Source material:

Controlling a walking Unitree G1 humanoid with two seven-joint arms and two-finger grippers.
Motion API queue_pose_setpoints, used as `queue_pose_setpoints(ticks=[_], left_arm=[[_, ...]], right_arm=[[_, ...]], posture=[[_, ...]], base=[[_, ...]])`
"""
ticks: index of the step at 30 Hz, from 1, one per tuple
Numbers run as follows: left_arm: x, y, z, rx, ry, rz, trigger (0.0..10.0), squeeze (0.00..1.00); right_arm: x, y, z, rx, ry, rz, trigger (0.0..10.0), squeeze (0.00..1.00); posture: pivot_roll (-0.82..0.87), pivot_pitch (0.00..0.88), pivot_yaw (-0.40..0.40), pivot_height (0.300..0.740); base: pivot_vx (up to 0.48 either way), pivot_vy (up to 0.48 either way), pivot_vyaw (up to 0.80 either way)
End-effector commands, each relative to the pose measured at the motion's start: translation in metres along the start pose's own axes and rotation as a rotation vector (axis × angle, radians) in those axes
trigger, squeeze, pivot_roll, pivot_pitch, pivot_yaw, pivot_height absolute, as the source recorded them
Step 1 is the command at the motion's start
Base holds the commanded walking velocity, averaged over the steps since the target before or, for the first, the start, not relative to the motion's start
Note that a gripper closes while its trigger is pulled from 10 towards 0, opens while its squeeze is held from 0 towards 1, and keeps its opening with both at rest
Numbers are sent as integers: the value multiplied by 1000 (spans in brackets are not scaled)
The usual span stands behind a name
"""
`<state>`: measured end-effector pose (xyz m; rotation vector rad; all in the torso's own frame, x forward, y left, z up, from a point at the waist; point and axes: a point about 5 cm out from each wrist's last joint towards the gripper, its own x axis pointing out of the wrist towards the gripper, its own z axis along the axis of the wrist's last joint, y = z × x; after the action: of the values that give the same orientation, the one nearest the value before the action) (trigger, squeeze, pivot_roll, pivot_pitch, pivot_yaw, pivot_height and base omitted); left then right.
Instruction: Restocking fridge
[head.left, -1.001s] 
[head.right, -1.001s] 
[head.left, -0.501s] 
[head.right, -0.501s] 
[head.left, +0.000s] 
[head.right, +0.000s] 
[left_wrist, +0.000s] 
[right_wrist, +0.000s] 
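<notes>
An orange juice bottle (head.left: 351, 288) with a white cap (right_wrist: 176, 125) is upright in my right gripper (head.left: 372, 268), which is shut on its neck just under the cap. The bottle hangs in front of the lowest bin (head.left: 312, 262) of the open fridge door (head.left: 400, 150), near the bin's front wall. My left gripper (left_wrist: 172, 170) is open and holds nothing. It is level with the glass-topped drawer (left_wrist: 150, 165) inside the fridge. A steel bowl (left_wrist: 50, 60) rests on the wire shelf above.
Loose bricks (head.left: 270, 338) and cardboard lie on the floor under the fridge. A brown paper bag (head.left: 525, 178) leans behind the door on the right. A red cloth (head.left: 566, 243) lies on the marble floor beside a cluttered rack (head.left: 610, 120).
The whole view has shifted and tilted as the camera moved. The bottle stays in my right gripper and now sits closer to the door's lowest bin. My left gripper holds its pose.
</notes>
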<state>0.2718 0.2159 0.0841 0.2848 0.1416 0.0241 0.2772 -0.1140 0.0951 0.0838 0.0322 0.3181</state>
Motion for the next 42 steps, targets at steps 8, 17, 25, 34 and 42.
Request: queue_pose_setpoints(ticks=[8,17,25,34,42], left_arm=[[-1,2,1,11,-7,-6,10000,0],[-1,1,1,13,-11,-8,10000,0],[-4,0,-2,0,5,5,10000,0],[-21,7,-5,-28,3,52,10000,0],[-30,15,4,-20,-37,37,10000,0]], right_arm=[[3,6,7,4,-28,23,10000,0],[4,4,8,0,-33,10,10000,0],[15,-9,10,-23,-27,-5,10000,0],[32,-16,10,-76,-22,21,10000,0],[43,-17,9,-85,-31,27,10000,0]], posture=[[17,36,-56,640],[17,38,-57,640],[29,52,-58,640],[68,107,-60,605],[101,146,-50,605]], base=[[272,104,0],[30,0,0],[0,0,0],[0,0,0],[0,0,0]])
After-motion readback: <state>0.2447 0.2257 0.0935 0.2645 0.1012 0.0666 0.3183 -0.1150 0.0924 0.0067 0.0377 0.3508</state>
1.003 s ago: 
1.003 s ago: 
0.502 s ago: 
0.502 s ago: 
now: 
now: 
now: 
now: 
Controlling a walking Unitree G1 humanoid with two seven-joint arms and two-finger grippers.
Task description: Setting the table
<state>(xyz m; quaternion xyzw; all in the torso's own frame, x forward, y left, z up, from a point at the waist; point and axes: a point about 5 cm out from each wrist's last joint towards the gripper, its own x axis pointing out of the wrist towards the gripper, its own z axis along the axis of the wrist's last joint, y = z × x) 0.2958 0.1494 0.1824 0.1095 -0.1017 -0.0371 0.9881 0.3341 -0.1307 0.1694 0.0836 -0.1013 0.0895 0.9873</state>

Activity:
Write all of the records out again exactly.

Solution to this problem:
Controlling a walking Unitree G1 humanoid with two seven-joint arms and two-finger grippers.
Motion API queue_pose_setpoints, used as `queue_pose_setpoints(ticks=[_], left_arm=[[_, ...]], right_arm=[[_, ...]], posture=[[_, ...]], base=[[_, ...]])`
"""
ticks: index of the step at 30 Hz, from 1, one per tuple
Numbers run as follows: left_arm: x, y, z, rx, ry, rz, trigger (0.0..10.0), squeeze (0.00..1.00); right_arm: x, y, z, rx, ry, rz, trigger (0.0..10.0), squeeze (0.00..1.00); posture: pivot_roll (-0.82..0.87), pivot_pitch (0.00..0.88), pivot_yaw (-0.40..0.40), pivot_height (0.300..0.740); base: pivot_vx (up to 0.48 either way), pivot_vy (up to 0.48 either way), pivot_vyaw (up to 0.80 either way)
End-effector commands, each relative to the pose measured at the motion's start: translation in metres along the start pose's own axes and rotation as a rotation vector (axis × angle, radians) in those axes
trigger, squeeze, pivot_roll, pivot_pitch, pivot_yaw, pivot_height absolute, as the source recorded them
Step 1 is the command at the motion's start
Base holds the commanded walking velocity, averaged over the steps since the target before or, for the first, the start, not relative to the motion's start
Note that a gripper closes while its trigger is pulled from 10 towards 0, opens while its squeeze is held from 0 towards 1, and keeps its opening with both at rest
Numbers are sent as integers: the value multiplied by 1000 (spans in brackets are not scaled)
The usual span stands behind a name
"""
`<state>`: measured end-effector pose (xyz m; rotation vector rad; all in the torso's own frame, x forward, y left, z up, from a point at the waist; point and axes: a point about 5 cm out from each wrist's last joint towards the gripper, its own x axis pointing out of the wrist towards the gripper, its own z axis along the axis of the wrist's last joint, y = z × x; after the action: of the values that give the same orientation, the one nearest the value before the action) (trigger, squeeze, pivot_roll, pivot_pitch, pivot_yaw, pivot_height and base omitted); left then right.
Instruction: Restocking fridge
[head.left, -1.001s] 
[head.right, -1.001s] 
[head.left, -0.501s] 
[head.right, -0.501s] 
[head.left, +0.000s] 
[head.right, +0.000s] 
[left_wrist, +0.000s] 
[right_wrist, +0.000s] 
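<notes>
An orange juice bottle (head.left: 351, 288) with a white cap (right_wrist: 176, 125) is upright in my right gripper (head.left: 372, 268), which is shut on its neck just under the cap. The bottle hangs in front of the lowest bin (head.left: 312, 262) of the open fridge door (head.left: 400, 150), near the bin's front wall. My left gripper (left_wrist: 172, 170) is open and holds nothing. It is level with the glass-topped drawer (left_wrist: 150, 165) inside the fridge. A steel bowl (left_wrist: 50, 60) rests on the wire shelf above.
Loose bricks (head.left: 270, 338) and cardboard lie on the floor under the fridge. A brown paper bag (head.left: 525, 178) leans behind the door on the right. A red cloth (head.left: 566, 243) lies on the marble floor beside a cluttered rack (head.left: 610, 120).
The whole view has shifted and tilted as the camera moved. The bottle stays in my right gripper and now sits closer to the door's lowest bin. My left gripper holds its pose.
</notes>
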<state>0.2718 0.2159 0.0841 0.2848 0.1416 0.0241 0.2772 -0.1140 0.0951 0.0838 0.0322 0.3181</state>
Motion for the next 42 steps, targets at steps 8, 17, 25, 34 and 42.
Request: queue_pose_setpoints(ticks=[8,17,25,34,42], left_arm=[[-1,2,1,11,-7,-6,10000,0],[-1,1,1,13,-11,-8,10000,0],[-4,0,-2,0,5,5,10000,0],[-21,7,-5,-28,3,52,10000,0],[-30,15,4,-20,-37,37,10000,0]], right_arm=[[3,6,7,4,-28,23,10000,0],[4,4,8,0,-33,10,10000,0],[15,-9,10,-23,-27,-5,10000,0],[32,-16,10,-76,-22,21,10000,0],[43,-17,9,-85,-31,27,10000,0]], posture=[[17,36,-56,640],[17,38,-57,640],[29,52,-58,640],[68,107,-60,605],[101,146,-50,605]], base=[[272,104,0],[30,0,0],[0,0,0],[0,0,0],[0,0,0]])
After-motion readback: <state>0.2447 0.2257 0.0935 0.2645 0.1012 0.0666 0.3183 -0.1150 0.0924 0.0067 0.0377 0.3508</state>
1.003 s ago: 
1.003 s ago: 
0.502 s ago: 
0.502 s ago: 
now: 
now: 
now: 
now: 
Controlling a walking Unitree G1 humanoid with two seven-joint arms and two-finger grippers.
Task description: Setting the table
<state>(xyz m; quaternion xyzw; all in the torso's own frame, x forward, y left, z up, from a point at the waist; point and axes: a point about 5 cm out from each wrist's last joint towards the gripper, its own x axis pointing out of the wrist towards the gripper, its own z axis along the axis of the wrist's last joint, y = z × x) 0.2958 0.1494 0.1824 0.1095 -0.1017 -0.0371 0.9881 0.3341 -0.1307 0.1694 0.0836 -0.1013 0.0895 0.9873</state>

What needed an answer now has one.